High-level architecture for building Einsum Networks, a scalable deep probabilistic model using EinsumLayer or LinsumLayer for efficient batched computations.

Key parameters:

num_classes: Number of root sum nodes (for classification)
num_sums: Number of sum nodes per intermediate layer
num_leaves: Number of leaf distribution components
depth: Number of einsum layers (determines feature grouping: 2^depth features)
num_repetitions: Number of parallel circuit repetitions
layer_type: "einsum" (cross-product) or "linsum" (linear combination)
structure: "top-down" or "bottom-up" construction mode

Reference: Peharz, R., et al. (2020). “Einsum Networks: Fast and Scalable Learning of Tractable Probabilistic Circuits.” ICML 2020.

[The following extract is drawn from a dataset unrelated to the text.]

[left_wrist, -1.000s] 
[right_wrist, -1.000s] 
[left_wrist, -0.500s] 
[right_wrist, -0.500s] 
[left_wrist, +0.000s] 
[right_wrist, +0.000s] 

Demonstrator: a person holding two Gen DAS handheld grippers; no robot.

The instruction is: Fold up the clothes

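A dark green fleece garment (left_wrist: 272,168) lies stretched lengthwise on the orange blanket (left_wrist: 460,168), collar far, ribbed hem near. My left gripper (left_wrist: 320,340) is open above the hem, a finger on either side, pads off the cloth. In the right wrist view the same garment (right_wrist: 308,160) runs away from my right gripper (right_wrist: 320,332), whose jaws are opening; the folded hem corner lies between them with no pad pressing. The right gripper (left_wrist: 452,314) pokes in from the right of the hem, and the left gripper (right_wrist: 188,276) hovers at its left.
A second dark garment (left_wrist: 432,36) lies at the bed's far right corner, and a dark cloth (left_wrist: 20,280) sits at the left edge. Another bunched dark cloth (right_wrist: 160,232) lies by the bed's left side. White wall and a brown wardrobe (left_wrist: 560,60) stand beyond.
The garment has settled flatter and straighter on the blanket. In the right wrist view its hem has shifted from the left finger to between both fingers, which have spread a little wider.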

class spflow.modules.einsum.Einet(leaf_modules, num_classes=1, num_sums=10, num_leaves=10, depth=1, num_repetitions=5, layer_type='linsum', structure='top-down')[source]¶

Bases: Module, Classifier

Einsum Network (Einet) for scalable deep probabilistic modeling.

Einet uses efficient einsum-based layers (EinsumLayer or LinsumLayer) to combine product and sum operations, enabling faster training and inference compared to traditional RAT-SPNs.

leaf_modules¶

Leaf distribution modules.

Type:: list[LeafModule]

num_classes¶

Number of output classes (root sum nodes).

Type:: int

num_sums¶

Number of sum nodes per intermediate layer.

Type:: int

num_leaves¶

Number of leaf distribution components.

Type:: int

depth¶

Number of einsum layers.

Type:: int

num_repetitions¶

Number of parallel circuit repetitions.

Type:: int

layer_type¶

Type of intermediate layer (“einsum” or “linsum”).

Type:: str

structure¶

Structure building mode (“top-down” or “bottom-up”).

Type:: str

Reference:: Peharz, R., et al. (2020). “Einsum Networks: Fast and Scalable Learning of Tractable Probabilistic Circuits.” ICML 2020.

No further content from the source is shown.